Shardman databases require periodic maintenance, known as vacuuming.
For many installations, it is sufficient to let vacuuming be performed
by the autovacuum daemon. As in PostgreSQL
installations, the autovacuum daemon will issue ANALYZE
commands automatically whenever the content of a table has changed
sufficiently. The ANALYZE command transfers statistics
for foreign partitions from remote nodes.
Rebalance process can move or copy data between cluster nodes. After this operation, all transferred objects are analyzed automatically. As usual, local statistics are gathered, and remote statistics are fetched from foreign servers.
When running for the entire database, the ANALYZE
command calculates statistics for local partitions of sharded tables
on the current node and for global tables. It also transfers statistics
for foreign partitions available on remote nodes. However, note that
remote nodes may lack the statistics.
Still, running ANALYZE on each node may not give
you full cluster-wide statistics, as they may have not been calculated
on some nodes. Also, global tables are analyzed multiple times (for
each node).
Instead, use the shardman.global_analyze()
function to perform cluster-wide analysis. First, this function executes
ANALYZE on each node for all local partitions of
sharded tables, then sends these statistics to other nodes. Next, it
selects one node per a global table and runs ANALYZE
of this table on the selected node. Gathered statistics are broadcast
to all other nodes in the cluster.
When ANALYZE is run on a global table, only statistics
for the corresponding local table on the current node are updated.

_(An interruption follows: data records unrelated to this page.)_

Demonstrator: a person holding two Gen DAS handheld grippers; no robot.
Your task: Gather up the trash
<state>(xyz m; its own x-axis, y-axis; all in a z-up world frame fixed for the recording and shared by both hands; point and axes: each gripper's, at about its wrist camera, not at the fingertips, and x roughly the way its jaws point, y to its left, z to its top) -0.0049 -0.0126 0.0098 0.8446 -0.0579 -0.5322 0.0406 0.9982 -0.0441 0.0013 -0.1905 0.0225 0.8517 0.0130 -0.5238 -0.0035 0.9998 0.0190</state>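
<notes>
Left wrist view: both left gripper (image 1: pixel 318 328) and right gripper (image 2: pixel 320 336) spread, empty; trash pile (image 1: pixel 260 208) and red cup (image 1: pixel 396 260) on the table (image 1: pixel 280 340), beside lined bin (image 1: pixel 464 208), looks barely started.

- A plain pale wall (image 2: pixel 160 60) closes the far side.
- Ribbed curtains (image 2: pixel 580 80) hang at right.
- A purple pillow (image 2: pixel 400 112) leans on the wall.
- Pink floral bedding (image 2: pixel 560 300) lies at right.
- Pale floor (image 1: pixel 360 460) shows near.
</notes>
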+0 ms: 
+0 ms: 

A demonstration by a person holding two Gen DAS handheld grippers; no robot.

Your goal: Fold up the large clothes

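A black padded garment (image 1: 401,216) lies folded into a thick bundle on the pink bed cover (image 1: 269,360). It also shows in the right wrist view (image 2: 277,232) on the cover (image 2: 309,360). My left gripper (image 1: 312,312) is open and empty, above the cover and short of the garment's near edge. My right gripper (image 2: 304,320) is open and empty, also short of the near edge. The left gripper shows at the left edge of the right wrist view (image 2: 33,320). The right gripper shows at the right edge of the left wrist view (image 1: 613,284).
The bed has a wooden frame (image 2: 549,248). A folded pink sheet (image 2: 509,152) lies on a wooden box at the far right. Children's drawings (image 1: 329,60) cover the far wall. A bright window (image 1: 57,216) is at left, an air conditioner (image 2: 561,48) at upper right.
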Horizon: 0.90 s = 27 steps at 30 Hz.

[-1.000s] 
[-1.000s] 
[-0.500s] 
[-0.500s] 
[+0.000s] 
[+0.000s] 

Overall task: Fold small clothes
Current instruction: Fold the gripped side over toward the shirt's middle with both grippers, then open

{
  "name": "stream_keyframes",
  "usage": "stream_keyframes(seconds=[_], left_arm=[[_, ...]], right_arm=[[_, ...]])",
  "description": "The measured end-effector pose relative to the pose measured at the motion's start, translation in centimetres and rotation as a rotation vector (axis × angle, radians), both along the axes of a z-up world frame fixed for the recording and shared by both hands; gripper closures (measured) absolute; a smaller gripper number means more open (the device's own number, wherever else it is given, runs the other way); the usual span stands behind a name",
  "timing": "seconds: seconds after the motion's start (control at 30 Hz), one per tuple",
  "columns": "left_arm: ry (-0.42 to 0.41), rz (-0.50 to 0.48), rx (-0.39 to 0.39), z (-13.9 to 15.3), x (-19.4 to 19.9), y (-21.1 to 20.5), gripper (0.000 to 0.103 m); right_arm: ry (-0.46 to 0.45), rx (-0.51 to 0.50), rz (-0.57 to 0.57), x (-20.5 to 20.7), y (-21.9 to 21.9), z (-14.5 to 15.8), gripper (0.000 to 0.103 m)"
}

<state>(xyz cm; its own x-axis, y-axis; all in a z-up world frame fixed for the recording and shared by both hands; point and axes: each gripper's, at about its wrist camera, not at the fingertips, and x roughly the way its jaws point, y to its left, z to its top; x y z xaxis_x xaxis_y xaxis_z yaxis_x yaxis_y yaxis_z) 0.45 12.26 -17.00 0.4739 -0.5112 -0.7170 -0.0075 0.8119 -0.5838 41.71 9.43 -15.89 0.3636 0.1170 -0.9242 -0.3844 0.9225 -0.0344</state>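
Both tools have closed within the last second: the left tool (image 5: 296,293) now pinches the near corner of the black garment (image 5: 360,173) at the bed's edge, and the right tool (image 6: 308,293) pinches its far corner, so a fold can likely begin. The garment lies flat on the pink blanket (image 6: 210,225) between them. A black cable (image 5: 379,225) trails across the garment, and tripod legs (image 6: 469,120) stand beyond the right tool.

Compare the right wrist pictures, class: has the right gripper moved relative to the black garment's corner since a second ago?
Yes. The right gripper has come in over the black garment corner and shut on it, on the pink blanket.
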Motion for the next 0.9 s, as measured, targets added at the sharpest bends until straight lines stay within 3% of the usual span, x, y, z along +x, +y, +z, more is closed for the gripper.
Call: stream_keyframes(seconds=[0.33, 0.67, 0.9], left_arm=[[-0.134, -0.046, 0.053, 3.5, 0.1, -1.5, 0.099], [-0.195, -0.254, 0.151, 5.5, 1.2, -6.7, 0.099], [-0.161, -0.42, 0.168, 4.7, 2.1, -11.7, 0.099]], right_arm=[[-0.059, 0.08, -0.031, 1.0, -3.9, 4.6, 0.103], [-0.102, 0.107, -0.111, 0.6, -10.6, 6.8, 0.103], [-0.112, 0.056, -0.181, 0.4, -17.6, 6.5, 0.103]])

When ANALYZE is run on a sharded table, statistics
on its local partitions are updated, statistics for foreign partitions
are transferred from remote nodes, if remote nodes have it. If
statistics are missing on remote nodes, they are not calculated. If
you run ANALYZE for the local table, only its
statistics are updated.
When ANALYZE is run on a foreign table directly
and a remote node does not have any statistics for the corresponding
local table, this local table is analyzed remotely. Then statistics
are transferred from the remote node.
The VACUUM command running for the whole database
performs vacuuming on the current node.
You can broadcast this command to perform cluster-wide vacuuming on
all nodes. Set the shardman.broadcast_ddl
configuration parameter to on, run VACUUM,
and set shardman.broadcast_ddl to off.
When VACUUM is run on a sharded or global table,
the statement is broadcast automatically. On all nodes, the command
vacuums all table partitions of the sharded table and all local tables
of the global table.